→ **INSTRUCTIONS TO FOLLOW**
In the material below, find the line that contains "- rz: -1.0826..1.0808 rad" and the line that contains "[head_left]", then write out exactly those two lines and everything between them.
★ ★ ★ ★ ★
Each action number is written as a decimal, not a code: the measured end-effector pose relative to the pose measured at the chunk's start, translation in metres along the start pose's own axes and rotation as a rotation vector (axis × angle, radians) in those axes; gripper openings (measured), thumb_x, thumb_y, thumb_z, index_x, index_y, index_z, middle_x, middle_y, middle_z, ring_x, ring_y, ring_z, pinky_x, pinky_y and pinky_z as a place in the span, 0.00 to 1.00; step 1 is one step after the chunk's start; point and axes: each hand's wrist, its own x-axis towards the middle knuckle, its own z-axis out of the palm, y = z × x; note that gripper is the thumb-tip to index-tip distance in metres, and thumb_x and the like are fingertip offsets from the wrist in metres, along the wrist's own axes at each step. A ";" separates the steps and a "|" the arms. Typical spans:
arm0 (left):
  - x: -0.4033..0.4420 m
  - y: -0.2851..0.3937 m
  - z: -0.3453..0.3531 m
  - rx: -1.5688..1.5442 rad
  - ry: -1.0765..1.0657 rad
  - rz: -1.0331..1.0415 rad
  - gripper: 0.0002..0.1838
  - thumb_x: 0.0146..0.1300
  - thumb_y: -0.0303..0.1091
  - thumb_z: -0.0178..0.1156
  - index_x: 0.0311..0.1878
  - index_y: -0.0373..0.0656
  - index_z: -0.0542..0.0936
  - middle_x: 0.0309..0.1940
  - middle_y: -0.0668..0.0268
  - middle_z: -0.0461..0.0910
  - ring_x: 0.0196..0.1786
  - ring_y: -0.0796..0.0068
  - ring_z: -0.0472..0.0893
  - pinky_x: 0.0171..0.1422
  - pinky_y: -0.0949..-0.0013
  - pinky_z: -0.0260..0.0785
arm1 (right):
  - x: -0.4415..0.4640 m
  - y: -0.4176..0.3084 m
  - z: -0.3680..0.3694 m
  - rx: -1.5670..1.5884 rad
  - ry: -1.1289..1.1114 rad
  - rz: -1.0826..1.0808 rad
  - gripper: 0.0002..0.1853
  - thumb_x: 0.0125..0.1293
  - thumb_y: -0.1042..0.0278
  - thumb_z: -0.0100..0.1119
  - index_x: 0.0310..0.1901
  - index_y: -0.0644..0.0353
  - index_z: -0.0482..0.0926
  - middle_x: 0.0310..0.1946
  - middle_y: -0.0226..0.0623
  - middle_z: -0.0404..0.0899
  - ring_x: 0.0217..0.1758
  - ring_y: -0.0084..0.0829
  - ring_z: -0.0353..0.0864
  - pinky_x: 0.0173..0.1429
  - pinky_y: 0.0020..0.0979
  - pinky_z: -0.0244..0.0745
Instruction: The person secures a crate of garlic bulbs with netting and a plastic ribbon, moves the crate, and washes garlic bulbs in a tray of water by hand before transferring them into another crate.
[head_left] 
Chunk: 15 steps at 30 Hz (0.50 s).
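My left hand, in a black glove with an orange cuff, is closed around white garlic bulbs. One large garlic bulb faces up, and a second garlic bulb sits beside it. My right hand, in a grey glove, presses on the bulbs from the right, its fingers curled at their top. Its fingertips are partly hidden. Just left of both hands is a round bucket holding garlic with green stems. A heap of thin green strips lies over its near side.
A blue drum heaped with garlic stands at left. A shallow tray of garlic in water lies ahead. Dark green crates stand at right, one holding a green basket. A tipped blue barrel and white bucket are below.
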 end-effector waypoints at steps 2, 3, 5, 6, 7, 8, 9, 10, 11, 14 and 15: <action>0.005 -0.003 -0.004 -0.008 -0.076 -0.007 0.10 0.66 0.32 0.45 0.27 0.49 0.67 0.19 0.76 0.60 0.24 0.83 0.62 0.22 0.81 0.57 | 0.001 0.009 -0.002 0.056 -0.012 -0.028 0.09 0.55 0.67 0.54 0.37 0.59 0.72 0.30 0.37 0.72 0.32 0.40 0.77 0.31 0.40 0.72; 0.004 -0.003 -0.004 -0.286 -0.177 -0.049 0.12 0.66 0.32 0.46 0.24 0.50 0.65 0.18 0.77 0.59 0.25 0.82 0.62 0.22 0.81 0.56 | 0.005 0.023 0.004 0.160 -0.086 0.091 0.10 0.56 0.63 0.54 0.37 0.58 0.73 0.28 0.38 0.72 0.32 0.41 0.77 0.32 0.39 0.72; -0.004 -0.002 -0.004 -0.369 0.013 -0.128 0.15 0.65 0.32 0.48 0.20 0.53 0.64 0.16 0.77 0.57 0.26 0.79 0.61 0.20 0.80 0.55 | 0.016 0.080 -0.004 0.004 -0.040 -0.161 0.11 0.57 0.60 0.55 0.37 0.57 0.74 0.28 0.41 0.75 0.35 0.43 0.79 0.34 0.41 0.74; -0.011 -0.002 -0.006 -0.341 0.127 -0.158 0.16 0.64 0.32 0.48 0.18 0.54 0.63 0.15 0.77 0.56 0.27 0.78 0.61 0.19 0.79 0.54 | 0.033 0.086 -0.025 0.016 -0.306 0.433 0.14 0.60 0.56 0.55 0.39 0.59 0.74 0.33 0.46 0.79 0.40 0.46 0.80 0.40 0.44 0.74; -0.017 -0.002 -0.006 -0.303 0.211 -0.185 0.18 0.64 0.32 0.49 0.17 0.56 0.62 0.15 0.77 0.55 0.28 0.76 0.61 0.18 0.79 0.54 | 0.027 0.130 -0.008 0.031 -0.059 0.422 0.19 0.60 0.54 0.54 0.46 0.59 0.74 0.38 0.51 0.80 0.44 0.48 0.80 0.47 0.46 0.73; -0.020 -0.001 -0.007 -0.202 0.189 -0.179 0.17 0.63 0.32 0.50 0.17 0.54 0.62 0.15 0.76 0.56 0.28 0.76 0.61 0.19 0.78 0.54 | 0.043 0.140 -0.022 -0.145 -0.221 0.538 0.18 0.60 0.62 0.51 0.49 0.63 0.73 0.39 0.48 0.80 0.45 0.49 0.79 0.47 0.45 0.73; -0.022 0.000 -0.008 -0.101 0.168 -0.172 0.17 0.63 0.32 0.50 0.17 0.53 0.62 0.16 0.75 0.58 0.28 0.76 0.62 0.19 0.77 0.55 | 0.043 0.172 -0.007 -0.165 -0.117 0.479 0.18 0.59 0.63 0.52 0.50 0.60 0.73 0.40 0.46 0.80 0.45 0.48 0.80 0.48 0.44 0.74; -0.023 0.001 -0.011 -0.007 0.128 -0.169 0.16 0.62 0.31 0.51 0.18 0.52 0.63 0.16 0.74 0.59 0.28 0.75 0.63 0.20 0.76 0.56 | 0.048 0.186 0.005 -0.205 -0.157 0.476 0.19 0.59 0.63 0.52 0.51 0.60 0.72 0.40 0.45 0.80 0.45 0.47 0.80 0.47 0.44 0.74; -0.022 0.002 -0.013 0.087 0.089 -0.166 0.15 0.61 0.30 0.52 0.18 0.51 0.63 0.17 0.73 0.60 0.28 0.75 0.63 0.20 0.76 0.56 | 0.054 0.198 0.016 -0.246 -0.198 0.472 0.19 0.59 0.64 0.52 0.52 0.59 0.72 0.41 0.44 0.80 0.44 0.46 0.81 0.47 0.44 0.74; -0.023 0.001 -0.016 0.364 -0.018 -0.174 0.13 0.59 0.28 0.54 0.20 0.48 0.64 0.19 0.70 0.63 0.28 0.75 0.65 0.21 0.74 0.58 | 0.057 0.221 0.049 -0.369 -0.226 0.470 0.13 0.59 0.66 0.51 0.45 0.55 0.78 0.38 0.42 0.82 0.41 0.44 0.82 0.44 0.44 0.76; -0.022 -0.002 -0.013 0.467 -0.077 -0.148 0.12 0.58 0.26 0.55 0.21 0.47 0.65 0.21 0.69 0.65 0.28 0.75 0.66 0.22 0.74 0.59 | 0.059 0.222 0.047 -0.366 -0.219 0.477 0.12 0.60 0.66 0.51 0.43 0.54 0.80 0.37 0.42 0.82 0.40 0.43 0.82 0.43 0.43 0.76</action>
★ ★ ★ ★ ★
→ **ANSWER TO THIS PROBLEM**
  - rz: -1.0826..1.0808 rad
  - gripper: 0.0002..0.1853
  - thumb_x: 0.0125..0.1293
  - thumb_y: -0.1042..0.0278
  - thumb_z: -0.0100..0.1119
  - index_x: 0.0310..0.1901
  - index_y: -0.0644..0.0353
  - index_z: -0.0482..0.0926
  - middle_x: 0.0310..0.1946
  - middle_y: -0.0226..0.0623
  - middle_z: -0.0404..0.0899
  - ring_x: 0.0217..0.1758
  - ring_y: -0.0084..0.0829
  - ring_z: -0.0353..0.0864
  - pinky_x: 0.0173..0.1429
  - pinky_y: 0.0020..0.0979
  - pinky_z: -0.0244..0.0745
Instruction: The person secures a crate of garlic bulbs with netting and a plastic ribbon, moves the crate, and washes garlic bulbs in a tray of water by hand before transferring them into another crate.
[head_left] 

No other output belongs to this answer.